Australian Transit Enterprises
- Industry: Transport
- Founded: January 1996
- Defunct: March 2015
- Headquarters: Fortitude Valley, Australia
- Area served: Brisbane Adelaide Murray Bridge Perth Kalgoorlie
- Key people: Jonathon Cook (CEO)
- Products: Public transport
- Owner: Keolis Downer
- Subsidiaries: Hornibrook Bus Lines LinkSA Path Transit SouthLink
- Website: www.ate.com.au

= Australian Transit Enterprises =

Australian Transit Enterprises was an Australian operator of bus services in Queensland, South Australia and Western Australia.

==History==
Australian Transit Enterprises (ATE) was founded in 1995 when Hornibrook Bus Lines proprietor Geoff Mountjoy formed a joint venture with Melbourne bus proprietors; Joe Pulitano, Grenda Corporation and Kefford Corporation.

In January 1996 it commenced operating services in Perth under the Path Transit banner. This was followed in April 2000 by a contract (Outer South) in Adelaide under the SouthLink banner. At the same time, the Adelaide Hills operation contract was awarded to Transitplus, a joint venture between ATE with TransAdelaide. In April 2005 SouthLink was awarded an additional Adelaide contract (Outer North). In 2010, ATE took full control of the operation of the Hills contract, under the SouthLink brand. In July 2011, SouthLink's existing contracts were renewed for eight years.
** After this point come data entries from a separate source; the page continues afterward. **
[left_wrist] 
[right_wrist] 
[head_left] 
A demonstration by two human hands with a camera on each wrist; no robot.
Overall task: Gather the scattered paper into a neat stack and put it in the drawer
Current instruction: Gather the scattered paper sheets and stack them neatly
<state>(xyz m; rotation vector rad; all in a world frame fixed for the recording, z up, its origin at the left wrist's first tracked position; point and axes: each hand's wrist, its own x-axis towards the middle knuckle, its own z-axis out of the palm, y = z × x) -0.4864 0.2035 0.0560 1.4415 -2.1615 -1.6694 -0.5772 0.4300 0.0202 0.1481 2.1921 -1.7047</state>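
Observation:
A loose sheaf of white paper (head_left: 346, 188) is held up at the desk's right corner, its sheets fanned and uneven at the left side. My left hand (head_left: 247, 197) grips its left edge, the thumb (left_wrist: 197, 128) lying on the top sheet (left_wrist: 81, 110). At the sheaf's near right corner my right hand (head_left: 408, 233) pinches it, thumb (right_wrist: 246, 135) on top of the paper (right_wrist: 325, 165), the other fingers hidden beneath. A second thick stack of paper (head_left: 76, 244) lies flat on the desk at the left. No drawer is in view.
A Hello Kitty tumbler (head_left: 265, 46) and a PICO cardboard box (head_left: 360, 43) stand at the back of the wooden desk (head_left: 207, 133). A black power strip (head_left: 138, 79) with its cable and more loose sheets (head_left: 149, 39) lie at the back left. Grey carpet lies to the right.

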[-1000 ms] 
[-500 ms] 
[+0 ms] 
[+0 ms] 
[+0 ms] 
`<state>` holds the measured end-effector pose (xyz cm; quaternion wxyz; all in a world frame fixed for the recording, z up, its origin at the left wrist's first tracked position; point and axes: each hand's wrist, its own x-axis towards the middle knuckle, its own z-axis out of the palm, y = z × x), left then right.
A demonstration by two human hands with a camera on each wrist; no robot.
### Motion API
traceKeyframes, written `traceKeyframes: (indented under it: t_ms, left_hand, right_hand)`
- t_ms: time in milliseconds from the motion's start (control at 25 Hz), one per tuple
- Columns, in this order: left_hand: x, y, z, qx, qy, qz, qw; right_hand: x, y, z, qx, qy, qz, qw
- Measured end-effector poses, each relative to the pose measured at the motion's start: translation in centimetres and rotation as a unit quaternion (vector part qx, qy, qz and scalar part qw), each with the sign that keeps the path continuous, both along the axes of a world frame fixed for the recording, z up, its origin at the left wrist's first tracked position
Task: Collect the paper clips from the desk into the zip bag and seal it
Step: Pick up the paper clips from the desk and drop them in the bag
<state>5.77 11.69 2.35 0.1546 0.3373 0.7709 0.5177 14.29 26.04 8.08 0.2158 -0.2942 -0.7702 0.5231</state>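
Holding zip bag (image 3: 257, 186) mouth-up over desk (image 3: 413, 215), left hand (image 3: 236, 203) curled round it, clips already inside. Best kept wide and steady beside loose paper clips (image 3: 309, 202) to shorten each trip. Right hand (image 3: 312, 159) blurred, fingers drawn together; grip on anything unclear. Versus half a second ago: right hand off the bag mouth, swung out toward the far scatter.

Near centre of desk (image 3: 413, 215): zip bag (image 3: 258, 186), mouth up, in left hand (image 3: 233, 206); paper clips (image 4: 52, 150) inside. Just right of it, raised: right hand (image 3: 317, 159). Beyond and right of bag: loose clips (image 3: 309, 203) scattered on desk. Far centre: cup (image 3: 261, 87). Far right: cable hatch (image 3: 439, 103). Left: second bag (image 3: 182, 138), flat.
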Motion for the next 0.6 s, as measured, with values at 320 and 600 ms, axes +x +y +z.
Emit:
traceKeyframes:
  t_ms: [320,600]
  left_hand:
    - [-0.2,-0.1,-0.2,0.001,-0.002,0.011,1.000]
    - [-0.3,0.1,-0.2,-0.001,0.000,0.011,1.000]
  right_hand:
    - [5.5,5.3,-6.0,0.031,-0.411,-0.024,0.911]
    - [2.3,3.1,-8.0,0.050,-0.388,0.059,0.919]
It also operates the LinkSA coach business.

In 2012 Grenda Corporation sold its share in the business to the Mountjoy family. Kefford Corporation had previously sold its share. In March 2015, Keolis Downer purchased the business. As a result, ATE's subsidiaries were reorganised to be directly under the control of Keolis Downer.

Prior to the company's sale to Keolis Downer in March 2015, it had a total bus fleet of 930.